Yours must have been super superworms :surrender: what do you mean by you miss crickets? Are you just using morio for food now?


----------



## leila (Jul 26, 2006)

the worst is locs with wings!


----------



## tombraider (May 6, 2006)

I only use hatching locust but their a pain because as soon s I open the tub all I see is little white things jumping in the air and out the tub lol.


----------



## leila (Jul 26, 2006)

yes they are a real pain but don't get winged locs!  we had a 3 or 4 iches one in our room one day!


----------



## darkdan99 (Dec 28, 2006)

lol wusses...i think locusts are pretty, especially the big pink ones lol, and yeah, gotta hate morio worms, there evil, and just yuk, but i verymuch doubt that they are burrowng through your flesh as we speak, but its not impossible

sorry


----------



## tombraider (May 6, 2006)

best thing with locust is when you have a viv in the bedroom with a night light and it reflects the shadow of the locust climbing the glass onto the oposite wall and it makes the locust look 2 foot tall lol.


----------



## Carlie (Sep 27, 2006)

tombraider said:


> what do you mean by you miss crickets? Are you just using morio for food now?

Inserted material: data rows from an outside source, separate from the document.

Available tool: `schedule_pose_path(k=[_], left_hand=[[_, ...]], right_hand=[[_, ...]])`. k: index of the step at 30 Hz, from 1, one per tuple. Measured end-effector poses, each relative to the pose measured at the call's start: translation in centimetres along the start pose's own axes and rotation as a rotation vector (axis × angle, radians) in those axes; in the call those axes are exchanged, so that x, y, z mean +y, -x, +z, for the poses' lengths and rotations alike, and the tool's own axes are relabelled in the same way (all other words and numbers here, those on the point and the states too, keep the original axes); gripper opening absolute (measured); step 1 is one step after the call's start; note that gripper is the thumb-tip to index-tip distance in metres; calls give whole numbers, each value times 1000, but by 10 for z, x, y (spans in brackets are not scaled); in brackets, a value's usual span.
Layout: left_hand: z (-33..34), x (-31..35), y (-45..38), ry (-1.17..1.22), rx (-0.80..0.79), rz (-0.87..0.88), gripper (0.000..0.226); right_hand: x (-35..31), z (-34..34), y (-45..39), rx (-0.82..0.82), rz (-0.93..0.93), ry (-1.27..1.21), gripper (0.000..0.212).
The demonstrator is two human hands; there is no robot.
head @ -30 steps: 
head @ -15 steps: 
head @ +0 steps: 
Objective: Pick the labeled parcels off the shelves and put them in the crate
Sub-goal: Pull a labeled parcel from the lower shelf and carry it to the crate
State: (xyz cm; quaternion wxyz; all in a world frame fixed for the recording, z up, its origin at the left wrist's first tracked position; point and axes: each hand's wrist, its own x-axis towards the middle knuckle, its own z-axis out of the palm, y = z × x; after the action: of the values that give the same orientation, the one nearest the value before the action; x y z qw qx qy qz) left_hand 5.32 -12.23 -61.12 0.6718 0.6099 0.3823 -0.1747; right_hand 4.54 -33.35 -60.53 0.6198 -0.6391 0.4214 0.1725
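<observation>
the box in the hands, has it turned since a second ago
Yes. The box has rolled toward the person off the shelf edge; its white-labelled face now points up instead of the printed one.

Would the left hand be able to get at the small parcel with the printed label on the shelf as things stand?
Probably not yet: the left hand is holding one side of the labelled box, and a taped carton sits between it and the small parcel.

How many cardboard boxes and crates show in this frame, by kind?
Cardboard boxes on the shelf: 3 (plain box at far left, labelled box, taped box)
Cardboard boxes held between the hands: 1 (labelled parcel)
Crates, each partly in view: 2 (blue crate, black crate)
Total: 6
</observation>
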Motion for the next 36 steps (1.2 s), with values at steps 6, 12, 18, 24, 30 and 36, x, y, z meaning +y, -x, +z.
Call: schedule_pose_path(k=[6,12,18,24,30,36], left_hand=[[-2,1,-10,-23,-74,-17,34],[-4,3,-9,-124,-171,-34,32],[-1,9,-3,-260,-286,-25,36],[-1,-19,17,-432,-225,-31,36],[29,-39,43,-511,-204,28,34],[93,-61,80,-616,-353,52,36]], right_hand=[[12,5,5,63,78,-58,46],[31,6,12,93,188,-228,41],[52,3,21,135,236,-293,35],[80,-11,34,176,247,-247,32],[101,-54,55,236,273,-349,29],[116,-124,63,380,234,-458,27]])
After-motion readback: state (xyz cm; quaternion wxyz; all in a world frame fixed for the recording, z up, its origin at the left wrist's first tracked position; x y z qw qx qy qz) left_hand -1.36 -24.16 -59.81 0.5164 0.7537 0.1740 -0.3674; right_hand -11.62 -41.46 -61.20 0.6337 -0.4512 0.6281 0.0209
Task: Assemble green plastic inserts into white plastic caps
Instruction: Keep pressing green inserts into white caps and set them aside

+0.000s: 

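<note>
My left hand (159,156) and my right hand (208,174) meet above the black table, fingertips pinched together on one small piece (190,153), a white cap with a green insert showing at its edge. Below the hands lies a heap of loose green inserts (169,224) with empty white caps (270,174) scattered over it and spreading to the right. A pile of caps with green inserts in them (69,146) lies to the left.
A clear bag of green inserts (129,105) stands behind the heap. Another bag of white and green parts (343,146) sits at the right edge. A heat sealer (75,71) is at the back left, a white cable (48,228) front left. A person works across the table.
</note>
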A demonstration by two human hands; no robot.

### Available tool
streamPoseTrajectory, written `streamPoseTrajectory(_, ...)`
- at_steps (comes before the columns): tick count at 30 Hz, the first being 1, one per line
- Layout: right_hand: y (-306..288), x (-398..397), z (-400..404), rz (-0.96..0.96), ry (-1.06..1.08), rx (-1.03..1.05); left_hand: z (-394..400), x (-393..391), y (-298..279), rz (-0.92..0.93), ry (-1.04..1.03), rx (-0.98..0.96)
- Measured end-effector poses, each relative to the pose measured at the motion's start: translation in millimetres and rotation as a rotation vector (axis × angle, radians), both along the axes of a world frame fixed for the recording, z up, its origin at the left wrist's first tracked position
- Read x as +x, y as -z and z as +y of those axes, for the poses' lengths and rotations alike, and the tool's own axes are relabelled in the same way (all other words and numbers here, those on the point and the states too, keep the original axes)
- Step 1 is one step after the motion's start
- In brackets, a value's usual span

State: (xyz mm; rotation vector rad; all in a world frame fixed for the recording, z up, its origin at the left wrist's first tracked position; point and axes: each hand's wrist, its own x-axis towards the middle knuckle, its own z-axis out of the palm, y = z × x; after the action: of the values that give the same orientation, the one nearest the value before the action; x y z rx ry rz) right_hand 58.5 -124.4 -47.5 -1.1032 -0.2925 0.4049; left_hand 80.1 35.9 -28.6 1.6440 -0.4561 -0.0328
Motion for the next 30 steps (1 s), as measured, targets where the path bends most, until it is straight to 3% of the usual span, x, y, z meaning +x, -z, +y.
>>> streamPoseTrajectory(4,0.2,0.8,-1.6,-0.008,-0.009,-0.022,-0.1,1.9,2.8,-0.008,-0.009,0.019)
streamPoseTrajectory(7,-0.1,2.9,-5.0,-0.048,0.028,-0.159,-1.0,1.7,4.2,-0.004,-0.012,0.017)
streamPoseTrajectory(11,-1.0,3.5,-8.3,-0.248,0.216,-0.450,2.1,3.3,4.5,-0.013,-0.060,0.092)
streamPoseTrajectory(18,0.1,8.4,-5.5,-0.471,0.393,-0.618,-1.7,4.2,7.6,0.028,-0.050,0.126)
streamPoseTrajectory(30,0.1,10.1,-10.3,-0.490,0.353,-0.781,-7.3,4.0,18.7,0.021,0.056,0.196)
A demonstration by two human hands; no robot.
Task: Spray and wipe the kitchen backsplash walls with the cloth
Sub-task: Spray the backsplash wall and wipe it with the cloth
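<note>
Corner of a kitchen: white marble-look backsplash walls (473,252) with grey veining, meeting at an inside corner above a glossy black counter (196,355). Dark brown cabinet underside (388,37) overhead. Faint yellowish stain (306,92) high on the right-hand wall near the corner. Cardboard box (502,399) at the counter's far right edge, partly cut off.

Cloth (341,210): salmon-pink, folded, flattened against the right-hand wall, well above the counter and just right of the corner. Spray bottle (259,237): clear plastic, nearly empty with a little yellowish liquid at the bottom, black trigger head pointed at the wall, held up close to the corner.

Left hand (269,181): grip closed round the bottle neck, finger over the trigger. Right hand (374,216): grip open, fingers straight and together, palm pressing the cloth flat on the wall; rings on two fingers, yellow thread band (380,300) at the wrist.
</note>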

Na, I just bought super worms for a bit variety. Billy mainly eats locusts, but I like to add other stuff in to his diet. 

When I first got him, he wouldn't eat crickets and I was left with many sleepless nights 'cos the buggers made a racket. These days he'll eat anything, so if I buy crickets, I get Billy come down out of his tree and take them straight out of the box so there's no chance they can escape again. 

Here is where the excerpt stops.